Statistical analyses

The data were reported as mean ± standard deviation. Correlation analysis was used to describe the relationship among bioluminescence intensity, tumor volume, and serum PSA levels. One-way analysis of variance followed by Bonferroni’s post hoc comparison tests was performed to compare the different models. Paired Student’s t-test was performed for dependent variables. Statistical significance was set at p < 0.05.

ACKNOWLEDGMENTS

We thank Dr. Haruki Kaku, Dr. Shunai Li and Mr. Hideo Ueki, Okayama University, for their valuable technical assistance and contribution during the animal surgeries.
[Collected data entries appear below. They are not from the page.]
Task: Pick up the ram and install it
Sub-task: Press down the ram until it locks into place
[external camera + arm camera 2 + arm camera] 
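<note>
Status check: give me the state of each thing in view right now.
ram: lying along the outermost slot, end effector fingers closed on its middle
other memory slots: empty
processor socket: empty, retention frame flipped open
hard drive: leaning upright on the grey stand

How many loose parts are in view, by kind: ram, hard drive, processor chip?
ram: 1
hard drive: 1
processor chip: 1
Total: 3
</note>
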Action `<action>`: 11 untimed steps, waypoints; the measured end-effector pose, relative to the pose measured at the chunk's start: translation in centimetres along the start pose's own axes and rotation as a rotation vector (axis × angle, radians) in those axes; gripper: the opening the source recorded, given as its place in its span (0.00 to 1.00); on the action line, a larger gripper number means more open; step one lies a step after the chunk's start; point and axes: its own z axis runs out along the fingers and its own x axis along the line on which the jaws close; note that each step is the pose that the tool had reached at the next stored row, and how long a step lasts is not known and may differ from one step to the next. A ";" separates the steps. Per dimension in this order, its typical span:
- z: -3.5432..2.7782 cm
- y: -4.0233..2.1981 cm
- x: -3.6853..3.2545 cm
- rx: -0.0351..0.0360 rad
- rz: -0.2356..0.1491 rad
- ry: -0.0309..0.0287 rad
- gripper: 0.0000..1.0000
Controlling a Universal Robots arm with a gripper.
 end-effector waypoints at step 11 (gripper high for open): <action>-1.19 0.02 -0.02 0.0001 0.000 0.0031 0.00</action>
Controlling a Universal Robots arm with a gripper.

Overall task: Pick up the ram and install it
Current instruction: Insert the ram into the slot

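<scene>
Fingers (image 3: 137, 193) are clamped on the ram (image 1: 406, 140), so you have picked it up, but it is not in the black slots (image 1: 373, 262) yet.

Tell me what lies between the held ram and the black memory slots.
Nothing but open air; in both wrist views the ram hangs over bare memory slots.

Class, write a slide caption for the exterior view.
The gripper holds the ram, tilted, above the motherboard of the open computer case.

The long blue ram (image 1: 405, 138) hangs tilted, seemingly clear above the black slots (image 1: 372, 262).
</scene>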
This study was supported by scientific research grants from the Pearl River Nova Program of Guangzhou (No. 2013J2200044), the Project Supported by Guangdong Natural Science Foundation (No. 2015A030313291), and the Ministry of Education, Culture, Sports, Science and Technology of Japan (No. KAKENHI 25861425, 15K20093).

CONFLICTS OF INTEREST

The authors declare that they have no conflicts of interest in regard to this report.